TASK TO COMPLETE: Set down exactly the lines below between the line holding "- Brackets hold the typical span" and the line holding "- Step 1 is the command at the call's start", inclusive; no other line belongs in the answer.
[[ PROVIDED RECORDS open ]]
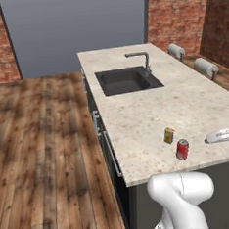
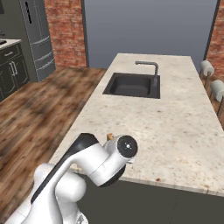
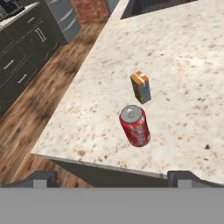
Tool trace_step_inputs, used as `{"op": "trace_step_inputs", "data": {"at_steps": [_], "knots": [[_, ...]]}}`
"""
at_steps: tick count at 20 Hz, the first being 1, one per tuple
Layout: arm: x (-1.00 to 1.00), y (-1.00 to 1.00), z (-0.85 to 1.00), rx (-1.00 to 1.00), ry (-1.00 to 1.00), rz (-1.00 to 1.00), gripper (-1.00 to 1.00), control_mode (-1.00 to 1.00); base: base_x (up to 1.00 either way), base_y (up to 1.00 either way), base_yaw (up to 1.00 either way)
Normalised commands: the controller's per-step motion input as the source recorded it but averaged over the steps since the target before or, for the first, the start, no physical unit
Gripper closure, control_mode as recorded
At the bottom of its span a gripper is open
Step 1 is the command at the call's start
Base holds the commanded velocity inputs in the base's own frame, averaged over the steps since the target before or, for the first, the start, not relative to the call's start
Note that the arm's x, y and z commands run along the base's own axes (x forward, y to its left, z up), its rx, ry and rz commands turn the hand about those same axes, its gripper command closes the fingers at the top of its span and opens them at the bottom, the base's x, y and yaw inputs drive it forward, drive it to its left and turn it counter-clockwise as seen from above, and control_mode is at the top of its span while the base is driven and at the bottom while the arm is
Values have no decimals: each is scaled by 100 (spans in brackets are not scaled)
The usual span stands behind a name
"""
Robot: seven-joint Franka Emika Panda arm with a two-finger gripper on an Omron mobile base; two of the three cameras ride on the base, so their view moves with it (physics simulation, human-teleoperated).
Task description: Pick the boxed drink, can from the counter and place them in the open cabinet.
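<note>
The red can (image 1: 182, 149) (image 3: 135, 125) stands near the front edge of the beige counter (image 1: 145, 109) (image 3: 192, 57). The orange-yellow boxed drink (image 1: 169, 135) (image 3: 141, 87) stands upright just behind it, a small gap between them. In the hand view my gripper (image 3: 113, 177) hangs above the counter's near edge, looking down on both. It is open wide with nothing between its fingertips (image 3: 43, 176), and it touches neither. A tall dark cabinet (image 2: 38, 39) with long silver handles stands far off to the left; I cannot make out its shelf bay.
A dark sink (image 1: 127, 80) (image 2: 133, 85) with a curved faucet (image 1: 142, 59) is set in the far half of the counter. White-backed stools (image 1: 205, 68) line its right side. Dark drawer units (image 2: 12, 68) (image 3: 26, 48) stand left, across the wooden floor (image 1: 41, 157).
</note>
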Motion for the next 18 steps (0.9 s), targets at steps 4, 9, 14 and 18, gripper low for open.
{"op": "trace_step_inputs", "data": {"at_steps": [4,9,14,18], "knots": [[0,0,-17,2,-21,15,-100,-100,0,0,0],[0,-1,-21,1,-17,13,-100,-100,0,0,0],[0,-12,-19,0,-14,13,-100,-100,0,0,0],[0,-13,-21,1,-13,13,-100,-100,0,0,0]]}}
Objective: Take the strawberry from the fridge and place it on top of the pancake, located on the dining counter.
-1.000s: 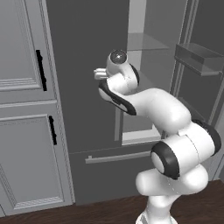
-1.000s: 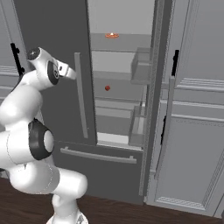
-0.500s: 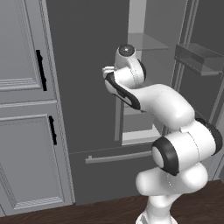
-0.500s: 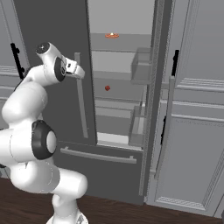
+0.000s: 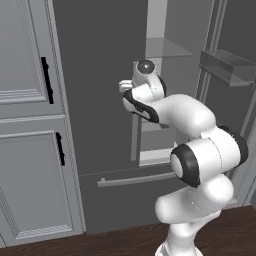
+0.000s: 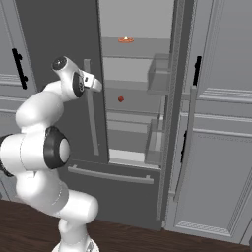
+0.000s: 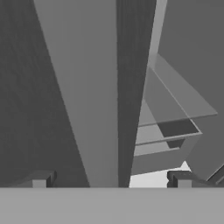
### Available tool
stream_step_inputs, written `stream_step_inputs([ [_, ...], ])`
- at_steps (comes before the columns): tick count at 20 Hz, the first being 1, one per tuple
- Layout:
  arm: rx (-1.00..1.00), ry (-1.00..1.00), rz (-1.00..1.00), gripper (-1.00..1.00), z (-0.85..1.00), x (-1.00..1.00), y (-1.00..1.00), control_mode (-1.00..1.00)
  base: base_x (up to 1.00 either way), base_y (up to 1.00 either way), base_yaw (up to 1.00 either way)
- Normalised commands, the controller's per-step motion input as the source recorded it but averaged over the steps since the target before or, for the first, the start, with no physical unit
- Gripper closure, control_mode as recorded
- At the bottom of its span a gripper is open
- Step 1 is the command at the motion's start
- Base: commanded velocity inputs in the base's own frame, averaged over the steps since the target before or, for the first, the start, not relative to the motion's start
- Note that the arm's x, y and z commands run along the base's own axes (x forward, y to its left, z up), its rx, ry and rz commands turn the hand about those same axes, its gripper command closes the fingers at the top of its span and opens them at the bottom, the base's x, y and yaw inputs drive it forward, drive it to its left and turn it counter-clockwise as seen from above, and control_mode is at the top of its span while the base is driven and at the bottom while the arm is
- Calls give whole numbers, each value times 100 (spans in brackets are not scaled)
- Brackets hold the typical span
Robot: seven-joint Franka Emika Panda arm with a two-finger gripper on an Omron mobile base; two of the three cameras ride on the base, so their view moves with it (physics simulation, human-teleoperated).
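Hiding the fridge [image 5: 100,75] shelves — its left door.

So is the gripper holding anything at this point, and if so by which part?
Nothing is held. The gripper is open, its fingertips apart with the fridge's light grey handle bar between them, not clamped. The strawberry sits on a fridge shelf.

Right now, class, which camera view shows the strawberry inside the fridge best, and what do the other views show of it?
The right base view: the strawberry shows as a small red dot on a middle shelf of the open fridge. In the left base view the arm and closed door cover that shelf. The hand view looks along the door's handle and shelves; no strawberry can be made out.
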Motion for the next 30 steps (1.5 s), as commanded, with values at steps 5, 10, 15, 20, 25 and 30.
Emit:
stream_step_inputs([
  [5, 0, -1, 0, -100, -19, 34, 1, -100, 0, 0, 0],
  [10, 0, -9, 0, -100, -22, 18, 0, -100, 0, 0, 0],
  [15, -6, -25, 0, -100, -36, 3, 4, -100, 0, 0, 0],
  [20, -1, -6, 0, -100, -9, 49, 0, -100, 0, 0, 0],
  [25, 0, -3, 0, -100, -1, 57, 0, -100, 0, 0, 0],
  [30, 0, -1, -5, 100, -5, -9, 2, -100, 0, 0, 0],
])
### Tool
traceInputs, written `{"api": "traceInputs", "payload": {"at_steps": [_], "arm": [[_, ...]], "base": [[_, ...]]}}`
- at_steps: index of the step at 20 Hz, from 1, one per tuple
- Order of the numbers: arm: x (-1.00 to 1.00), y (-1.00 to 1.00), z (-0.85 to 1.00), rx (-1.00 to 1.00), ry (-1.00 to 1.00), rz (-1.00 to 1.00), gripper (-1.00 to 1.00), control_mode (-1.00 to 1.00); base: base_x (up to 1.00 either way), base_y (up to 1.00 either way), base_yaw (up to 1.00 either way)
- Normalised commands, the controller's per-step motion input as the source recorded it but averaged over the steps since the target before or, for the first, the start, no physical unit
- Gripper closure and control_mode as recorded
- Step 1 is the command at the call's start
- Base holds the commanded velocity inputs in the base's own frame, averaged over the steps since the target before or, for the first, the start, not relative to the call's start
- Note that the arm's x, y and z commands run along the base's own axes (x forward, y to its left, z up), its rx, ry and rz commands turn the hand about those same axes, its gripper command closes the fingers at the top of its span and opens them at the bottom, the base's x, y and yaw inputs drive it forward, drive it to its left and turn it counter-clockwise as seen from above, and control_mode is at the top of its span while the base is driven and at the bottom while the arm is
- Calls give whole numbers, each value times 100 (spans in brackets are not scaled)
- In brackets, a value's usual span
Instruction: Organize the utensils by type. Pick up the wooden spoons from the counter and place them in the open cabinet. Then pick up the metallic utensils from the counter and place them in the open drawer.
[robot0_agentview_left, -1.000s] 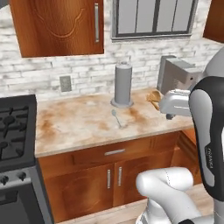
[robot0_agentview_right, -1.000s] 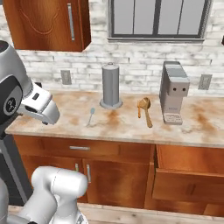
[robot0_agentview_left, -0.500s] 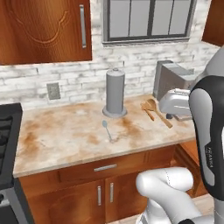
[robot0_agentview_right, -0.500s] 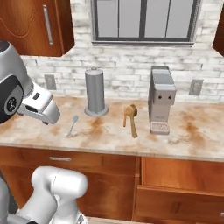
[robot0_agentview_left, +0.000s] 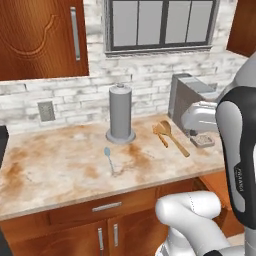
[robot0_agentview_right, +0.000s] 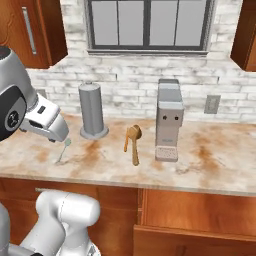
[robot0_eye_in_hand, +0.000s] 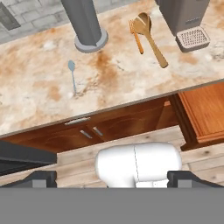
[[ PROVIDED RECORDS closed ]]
ANSWER SECTION:
- Brackets hold the typical span
Robot: seven-joint Franka Emika Panda arm with a two-finger gripper on an Omron mobile base; two of the three cameras ride on the base, so their view moves with it (physics simulation, human-teleoperated).
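Hiding the fridge [image 5: 100,75] shelves — its left door.

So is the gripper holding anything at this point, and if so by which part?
Nothing is held. The gripper is open, its fingertips apart with the fridge's light grey handle bar between them, not clamped. The strawberry sits on a fridge shelf.

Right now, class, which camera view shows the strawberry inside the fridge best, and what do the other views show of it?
The right base view: the strawberry shows as a small red dot on a middle shelf of the open fridge. In the left base view the arm and closed door cover that shelf. The hand view looks along the door's handle and shelves; no strawberry can be made out.
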Motion for the next 30 steps (1.5 s), as commanded, with values at steps 5, 10, 15, 20, 25 and 30.
Emit:
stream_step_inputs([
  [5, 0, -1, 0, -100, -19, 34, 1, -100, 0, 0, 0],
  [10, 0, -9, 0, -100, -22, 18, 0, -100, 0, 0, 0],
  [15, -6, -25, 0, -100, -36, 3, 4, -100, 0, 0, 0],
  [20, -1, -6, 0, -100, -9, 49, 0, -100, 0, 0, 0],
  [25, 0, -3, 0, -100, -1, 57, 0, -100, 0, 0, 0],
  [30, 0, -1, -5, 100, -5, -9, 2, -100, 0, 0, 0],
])
### Tool
traceInputs, written `{"api": "traceInputs", "payload": {"at_steps": [_], "arm": [[_, ...]], "base": [[_, ...]]}}`
- at_steps: index of the step at 20 Hz, from 1, one per tuple
- Order of the numbers: arm: x (-1.00 to 1.00), y (-1.00 to 1.00), z (-0.85 to 1.00), rx (-1.00 to 1.00), ry (-1.00 to 1.00), rz (-1.00 to 1.00), gripper (-1.00 to 1.00), control_mode (-1.00 to 1.00); base: base_x (up to 1.00 either way), base_y (up to 1.00 either way), base_yaw (up to 1.00 either way)
- Normalised commands, the controller's per-step motion input as the source recorded it but averaged over the steps since the target before or, for the first, the start, no physical unit
- Gripper closure and control_mode as recorded
- Step 1 is the command at the call's start

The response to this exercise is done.